I'm working on a project to classify 30 second samples of audio from 5 different genres (rock, electronic, rap, country, jazz). My dataset consists of 600 songs, exactly 120 for each genre. The features are a 1D array of 13 mfccs for each song and the labels are the genres. Essentially I take the mean of each set of 13 mfccs for each frame of the 30 second sample. This leads to 13 mfccs for each song. I then get the entire dataset, and use sklearn's scaling function.
My goal is to compare svm, knearest, and naive bayes classifiers (using the sklearn toolset). I have done some testing already but I've noticed that results vary depending on whether I do random sampling/do stratified sampling.

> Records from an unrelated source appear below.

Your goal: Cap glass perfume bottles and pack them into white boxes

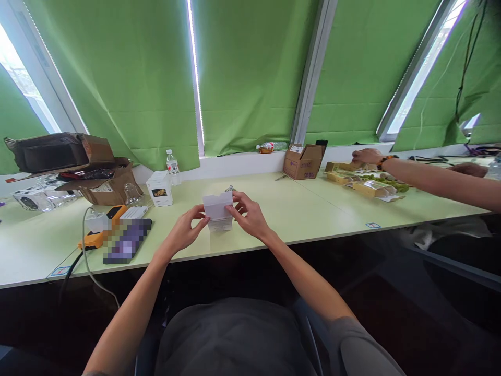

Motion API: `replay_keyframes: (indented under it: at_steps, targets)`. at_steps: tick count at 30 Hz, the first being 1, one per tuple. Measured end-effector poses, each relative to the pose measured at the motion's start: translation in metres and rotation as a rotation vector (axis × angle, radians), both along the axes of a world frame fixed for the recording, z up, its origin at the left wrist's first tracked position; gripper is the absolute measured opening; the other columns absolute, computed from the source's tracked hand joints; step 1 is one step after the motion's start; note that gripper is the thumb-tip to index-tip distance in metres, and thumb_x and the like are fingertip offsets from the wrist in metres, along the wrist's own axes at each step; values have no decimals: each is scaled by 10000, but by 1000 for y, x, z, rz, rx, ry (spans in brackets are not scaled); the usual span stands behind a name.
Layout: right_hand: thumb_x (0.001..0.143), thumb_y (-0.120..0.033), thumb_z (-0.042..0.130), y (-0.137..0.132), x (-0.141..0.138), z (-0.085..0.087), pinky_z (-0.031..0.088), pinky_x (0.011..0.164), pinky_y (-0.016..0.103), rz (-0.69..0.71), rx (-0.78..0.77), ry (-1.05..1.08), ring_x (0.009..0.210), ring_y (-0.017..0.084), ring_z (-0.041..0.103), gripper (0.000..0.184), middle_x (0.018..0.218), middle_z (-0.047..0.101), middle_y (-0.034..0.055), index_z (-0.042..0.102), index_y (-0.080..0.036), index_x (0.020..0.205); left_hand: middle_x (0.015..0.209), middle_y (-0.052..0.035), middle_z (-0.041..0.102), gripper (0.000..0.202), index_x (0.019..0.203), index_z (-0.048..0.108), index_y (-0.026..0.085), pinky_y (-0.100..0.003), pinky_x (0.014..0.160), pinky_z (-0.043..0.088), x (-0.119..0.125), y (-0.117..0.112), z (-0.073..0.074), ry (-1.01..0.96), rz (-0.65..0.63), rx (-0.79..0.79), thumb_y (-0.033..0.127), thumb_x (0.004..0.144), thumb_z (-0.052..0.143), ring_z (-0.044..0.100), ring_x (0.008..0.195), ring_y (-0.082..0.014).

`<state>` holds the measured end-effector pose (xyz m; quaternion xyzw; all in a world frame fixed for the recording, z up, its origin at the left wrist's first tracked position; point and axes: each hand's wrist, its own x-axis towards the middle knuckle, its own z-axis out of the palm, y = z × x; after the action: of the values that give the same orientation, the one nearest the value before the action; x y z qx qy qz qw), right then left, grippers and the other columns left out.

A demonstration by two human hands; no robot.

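A small folded piece of white paper [218, 207] is held upright just above the table in front of me. Faint lines show on its lower part; whether it is a leaflet or a box flap I cannot tell. My left hand [187, 230] pinches its left edge between thumb and fingers. On the opposite edge, my right hand [250, 215] is closed, its thumb against the paper's face. A small patterned object [230, 188] peeks out behind the paper's top edge, mostly hidden.
Left are a white box [159, 189], a water bottle [172, 166], a phone-like slab [128, 241], an orange-black device [94, 239] with cables, and opened cartons [104, 188]. Right are a brown carton [303, 163] and another person's arm [434, 180] over yellow boxes [370, 188].
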<state>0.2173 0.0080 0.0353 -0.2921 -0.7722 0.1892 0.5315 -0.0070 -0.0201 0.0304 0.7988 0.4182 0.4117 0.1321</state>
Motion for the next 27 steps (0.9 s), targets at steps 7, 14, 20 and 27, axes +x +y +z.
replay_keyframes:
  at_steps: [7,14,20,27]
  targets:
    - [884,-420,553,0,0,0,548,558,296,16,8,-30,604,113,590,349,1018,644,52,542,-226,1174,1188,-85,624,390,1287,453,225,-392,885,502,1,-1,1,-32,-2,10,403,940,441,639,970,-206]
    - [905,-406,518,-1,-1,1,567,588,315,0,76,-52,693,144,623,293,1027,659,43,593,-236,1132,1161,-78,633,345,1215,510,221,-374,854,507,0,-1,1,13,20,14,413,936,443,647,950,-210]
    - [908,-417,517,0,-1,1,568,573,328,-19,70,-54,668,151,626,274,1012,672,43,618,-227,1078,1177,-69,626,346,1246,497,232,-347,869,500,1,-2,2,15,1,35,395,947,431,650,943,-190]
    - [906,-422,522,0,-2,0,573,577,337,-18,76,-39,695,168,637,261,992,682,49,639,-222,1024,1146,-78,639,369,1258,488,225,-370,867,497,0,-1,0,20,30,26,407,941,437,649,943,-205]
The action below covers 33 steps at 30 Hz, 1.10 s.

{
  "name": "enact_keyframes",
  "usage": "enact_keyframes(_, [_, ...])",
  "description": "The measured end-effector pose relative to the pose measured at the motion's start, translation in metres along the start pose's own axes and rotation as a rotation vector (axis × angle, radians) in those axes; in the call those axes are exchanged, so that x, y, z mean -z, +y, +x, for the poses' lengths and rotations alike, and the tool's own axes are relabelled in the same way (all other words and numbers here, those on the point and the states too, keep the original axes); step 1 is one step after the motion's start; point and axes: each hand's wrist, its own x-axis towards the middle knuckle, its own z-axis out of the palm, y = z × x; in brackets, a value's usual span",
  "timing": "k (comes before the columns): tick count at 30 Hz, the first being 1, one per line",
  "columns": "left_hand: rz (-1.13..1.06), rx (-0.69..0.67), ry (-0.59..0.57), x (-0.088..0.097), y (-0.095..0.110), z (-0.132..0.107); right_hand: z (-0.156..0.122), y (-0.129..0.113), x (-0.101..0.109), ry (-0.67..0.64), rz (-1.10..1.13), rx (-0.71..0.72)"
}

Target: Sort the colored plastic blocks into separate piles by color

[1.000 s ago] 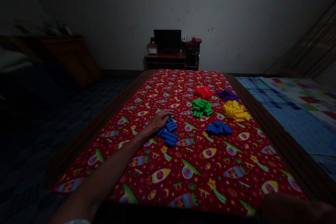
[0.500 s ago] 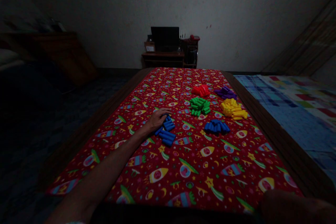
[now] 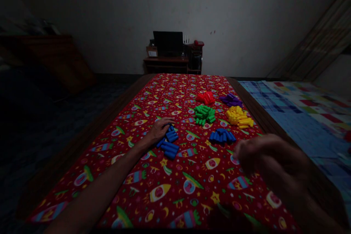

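Observation:
My left hand (image 3: 161,130) rests on the cloth at the upper left edge of a loose group of small blue cylinders (image 3: 170,149). Its fingers stretch over the farthest of them, touching or nearly touching; the fingertips' undersides are hidden. My right hand (image 3: 264,155) hovers over the right side of the table, smeared by motion, its fingers bent. Whether it holds anything cannot be made out. Just beyond it to the left lies a second pile of blue cylinders (image 3: 222,137). Further back are heaps of similar green pieces (image 3: 204,115) and yellow pieces (image 3: 239,117).
Red pieces (image 3: 205,98) and purple pieces (image 3: 230,100) lie behind. A red rocket-patterned cloth (image 3: 192,193) covers the table, whose dark brown edge (image 3: 274,124) shows. A desk with a monitor (image 3: 168,42) stands by the wall. Bedding (image 3: 290,128) lies right, a wooden cabinet (image 3: 55,58) left.
My right hand has risen from the lower right corner and moved forward and left over the table. My left hand stays by the blue cylinders. The whole view has shifted slightly.

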Motion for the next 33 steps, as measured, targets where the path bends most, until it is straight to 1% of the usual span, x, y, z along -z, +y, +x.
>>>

I do the following function in sklearn to get training and testing sets:
X_train, X_test, y_train, y_test = train_test_split(X, y, test_size=0.20, random_state=0, stratify=y)
It has the parameters "random state" and "stratify". When "random state" is ommitted, it randomly samples from the entire dataset; when it is set to 0, the training and test sets are guaranteed to be the same each time.
My question is, how do I appropriately compare different classifiers. I assume I should make the same identical call to this function before training and testing each classifer. My suspicion is that I should be handing the exact same split to each classifier, so it should not be random sampling, and stratifying as well.
Or should I be stratifying (and random sampling)?